_What to work on_
Two lines mark the range in the entries below: the one holding "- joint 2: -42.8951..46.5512" and the one holding "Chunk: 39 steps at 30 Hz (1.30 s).". Set down those two and all lines between them, exactly.

Dataset excerpts:
-- Opening Marker --
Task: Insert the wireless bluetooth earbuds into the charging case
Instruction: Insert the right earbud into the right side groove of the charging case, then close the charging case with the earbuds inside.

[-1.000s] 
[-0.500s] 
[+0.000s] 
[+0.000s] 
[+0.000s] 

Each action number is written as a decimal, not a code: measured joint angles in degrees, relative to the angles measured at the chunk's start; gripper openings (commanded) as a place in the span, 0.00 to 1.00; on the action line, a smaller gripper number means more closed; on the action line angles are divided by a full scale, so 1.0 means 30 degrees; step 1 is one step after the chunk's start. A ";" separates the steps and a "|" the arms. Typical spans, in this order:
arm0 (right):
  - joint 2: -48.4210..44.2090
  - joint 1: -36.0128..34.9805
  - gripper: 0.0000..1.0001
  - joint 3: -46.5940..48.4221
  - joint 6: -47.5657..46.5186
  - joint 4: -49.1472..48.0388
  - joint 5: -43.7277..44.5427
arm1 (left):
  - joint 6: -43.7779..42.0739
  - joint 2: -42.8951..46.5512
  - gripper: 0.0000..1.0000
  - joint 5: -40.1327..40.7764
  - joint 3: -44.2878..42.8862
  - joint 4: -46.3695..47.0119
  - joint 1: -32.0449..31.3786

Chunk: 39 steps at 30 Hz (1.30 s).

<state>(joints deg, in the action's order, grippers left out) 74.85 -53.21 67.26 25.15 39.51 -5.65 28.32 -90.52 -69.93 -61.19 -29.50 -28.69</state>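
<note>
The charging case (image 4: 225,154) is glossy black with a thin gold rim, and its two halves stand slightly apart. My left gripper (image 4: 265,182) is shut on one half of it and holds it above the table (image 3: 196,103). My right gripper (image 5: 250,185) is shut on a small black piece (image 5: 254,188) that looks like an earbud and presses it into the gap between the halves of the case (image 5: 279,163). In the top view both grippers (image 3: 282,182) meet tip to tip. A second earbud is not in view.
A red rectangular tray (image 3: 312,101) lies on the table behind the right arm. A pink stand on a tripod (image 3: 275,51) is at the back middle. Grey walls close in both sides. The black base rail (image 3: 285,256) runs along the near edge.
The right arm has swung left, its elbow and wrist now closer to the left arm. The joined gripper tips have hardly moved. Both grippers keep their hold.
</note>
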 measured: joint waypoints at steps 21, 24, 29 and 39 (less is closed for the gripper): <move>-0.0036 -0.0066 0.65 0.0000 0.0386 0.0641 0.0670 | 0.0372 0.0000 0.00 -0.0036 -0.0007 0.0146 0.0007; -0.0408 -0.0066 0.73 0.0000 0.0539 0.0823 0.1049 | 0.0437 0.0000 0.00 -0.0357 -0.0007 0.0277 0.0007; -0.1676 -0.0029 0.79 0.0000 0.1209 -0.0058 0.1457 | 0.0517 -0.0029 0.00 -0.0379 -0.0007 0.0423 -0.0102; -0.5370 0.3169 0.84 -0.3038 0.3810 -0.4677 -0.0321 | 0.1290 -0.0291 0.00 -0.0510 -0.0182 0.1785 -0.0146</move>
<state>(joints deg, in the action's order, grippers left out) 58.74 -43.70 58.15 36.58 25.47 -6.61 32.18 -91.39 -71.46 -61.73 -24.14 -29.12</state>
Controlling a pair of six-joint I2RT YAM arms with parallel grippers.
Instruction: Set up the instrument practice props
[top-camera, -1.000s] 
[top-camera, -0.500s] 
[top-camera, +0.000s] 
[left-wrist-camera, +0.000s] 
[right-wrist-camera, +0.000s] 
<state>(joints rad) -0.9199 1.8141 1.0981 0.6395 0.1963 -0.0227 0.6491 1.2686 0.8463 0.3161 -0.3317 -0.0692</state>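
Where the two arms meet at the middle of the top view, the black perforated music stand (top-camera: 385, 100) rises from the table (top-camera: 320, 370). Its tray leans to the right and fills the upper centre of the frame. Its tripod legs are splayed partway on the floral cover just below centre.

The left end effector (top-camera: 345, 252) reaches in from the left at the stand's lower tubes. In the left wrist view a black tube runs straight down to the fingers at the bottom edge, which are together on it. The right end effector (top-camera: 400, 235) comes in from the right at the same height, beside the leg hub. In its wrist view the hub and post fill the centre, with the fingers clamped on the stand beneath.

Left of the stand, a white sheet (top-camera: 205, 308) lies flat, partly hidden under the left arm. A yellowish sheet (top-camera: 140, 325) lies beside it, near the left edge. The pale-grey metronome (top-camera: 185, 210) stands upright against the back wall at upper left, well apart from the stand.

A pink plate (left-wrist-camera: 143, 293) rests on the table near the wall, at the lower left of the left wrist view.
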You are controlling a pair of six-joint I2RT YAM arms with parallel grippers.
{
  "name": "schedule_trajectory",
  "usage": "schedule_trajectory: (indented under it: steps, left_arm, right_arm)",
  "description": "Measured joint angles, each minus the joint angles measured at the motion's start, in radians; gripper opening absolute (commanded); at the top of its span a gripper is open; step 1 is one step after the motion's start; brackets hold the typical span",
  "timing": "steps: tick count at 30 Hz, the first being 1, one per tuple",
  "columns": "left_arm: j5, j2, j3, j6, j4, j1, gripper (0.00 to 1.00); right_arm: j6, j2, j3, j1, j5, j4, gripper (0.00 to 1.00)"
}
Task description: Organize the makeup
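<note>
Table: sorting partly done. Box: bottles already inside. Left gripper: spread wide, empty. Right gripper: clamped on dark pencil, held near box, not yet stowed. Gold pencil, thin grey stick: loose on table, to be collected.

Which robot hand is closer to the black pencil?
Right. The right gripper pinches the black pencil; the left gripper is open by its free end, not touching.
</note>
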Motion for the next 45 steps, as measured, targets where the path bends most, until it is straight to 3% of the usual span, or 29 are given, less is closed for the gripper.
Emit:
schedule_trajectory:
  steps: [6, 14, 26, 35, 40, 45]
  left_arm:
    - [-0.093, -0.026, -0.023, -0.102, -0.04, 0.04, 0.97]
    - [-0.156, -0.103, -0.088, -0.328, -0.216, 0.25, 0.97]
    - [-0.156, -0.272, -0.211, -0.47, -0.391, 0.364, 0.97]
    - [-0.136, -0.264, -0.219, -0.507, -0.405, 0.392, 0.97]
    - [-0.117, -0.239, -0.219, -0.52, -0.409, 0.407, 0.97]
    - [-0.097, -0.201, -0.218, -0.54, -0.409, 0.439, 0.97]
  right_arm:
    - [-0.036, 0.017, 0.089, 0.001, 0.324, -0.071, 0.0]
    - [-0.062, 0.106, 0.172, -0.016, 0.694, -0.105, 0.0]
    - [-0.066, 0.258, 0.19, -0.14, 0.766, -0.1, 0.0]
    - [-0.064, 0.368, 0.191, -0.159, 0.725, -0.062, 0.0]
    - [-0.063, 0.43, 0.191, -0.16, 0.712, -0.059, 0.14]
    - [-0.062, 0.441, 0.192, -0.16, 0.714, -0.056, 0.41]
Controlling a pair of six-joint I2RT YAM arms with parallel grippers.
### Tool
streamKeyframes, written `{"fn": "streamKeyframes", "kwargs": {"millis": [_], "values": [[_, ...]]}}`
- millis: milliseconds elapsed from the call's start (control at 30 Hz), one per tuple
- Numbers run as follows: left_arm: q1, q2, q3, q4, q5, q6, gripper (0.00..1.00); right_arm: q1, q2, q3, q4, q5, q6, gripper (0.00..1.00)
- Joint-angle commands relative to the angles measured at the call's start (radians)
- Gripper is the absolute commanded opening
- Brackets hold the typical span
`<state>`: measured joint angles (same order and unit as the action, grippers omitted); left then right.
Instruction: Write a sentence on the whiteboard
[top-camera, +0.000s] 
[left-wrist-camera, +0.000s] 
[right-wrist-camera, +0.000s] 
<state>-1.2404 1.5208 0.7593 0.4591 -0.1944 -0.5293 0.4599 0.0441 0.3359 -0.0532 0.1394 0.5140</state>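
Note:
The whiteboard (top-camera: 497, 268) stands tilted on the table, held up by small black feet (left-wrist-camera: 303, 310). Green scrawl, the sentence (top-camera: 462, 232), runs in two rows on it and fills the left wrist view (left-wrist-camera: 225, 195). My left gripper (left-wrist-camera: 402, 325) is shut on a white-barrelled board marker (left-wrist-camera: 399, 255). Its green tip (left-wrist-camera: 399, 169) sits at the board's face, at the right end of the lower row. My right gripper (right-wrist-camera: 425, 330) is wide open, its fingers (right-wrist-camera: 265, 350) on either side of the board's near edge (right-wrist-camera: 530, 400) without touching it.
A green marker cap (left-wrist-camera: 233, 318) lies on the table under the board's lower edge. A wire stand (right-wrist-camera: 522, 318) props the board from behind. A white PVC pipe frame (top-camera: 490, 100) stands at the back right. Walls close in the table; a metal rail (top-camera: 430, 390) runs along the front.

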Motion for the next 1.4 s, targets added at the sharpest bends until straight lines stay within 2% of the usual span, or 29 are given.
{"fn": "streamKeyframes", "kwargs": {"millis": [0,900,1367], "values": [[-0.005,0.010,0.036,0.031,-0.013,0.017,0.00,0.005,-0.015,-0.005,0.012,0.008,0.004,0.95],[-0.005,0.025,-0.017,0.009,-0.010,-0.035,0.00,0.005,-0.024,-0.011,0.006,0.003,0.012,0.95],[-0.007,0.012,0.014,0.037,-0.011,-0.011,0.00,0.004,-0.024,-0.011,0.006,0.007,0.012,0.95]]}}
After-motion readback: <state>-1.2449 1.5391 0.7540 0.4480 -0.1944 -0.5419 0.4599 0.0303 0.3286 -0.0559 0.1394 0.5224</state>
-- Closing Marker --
_Solution to this problem_
  - joint 2: -42.8951..46.5512
  - gripper: 0.0000..1.0000
  - joint 5: -40.1327..40.7764
  - joint 3: -44.2878..42.8862
  - joint 4: -46.3695..47.0119
  - joint 1: -32.0449..31.3786

Chunk: 39 steps at 30 Hz (1.30 s).

No additional output will be generated.